A random forest based segmentation method was used to analyze hand muscle volume in T1 weighted MRI images of 330 patients suffering from Pso, PsA or RA. In addition, fat volume was quantified using MRI Dixon sequences in a small subset (n = 32).


Males had a higher relative muscle volume than females (14% for Pso, 11% for PsA, n.s. for RA). Between 40 and 80 years male Pso patients lost 13%, male PsA patients 16%, male RA patients 23% and female PsA patients 30% of their relative muscle volume. After adjustment for age, relative muscle volume in males RA patients was 16% and in female RA patients 9% lower than in Pso patients. In male RA patients relative muscle volume was 13% lower in than in male PsA patients. There was no difference in females. A significant negative correlation (R2 = 0.18) between relative intramuscular fat content relative hand muscle volume was observed.

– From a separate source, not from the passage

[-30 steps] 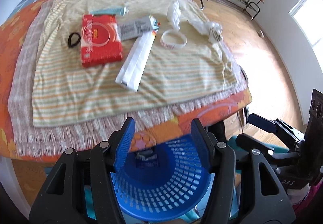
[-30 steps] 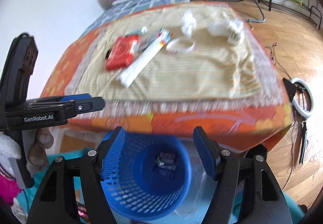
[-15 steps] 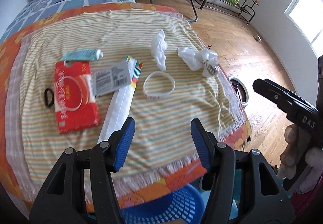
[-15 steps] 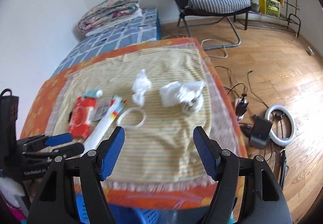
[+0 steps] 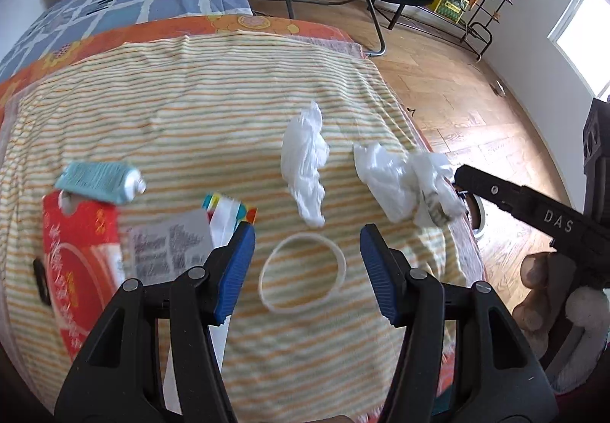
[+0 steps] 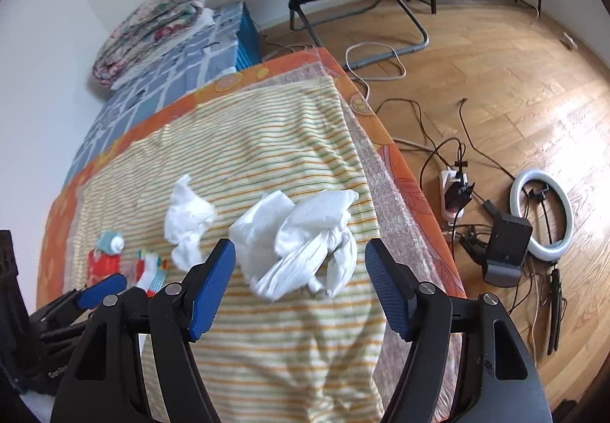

These preliminary data showed that relative hand muscle volume significantly decreased with age in male and female patients with Pso, PsA and RA patients. Independent of age, relative hand muscle volume was significantly smaller in patients with RA compared to the patients with Pso and the difference was twice as large in males compared to females. Also in male but not in female RA patients relative hand muscle volume was significantly smaller than in PsA patients.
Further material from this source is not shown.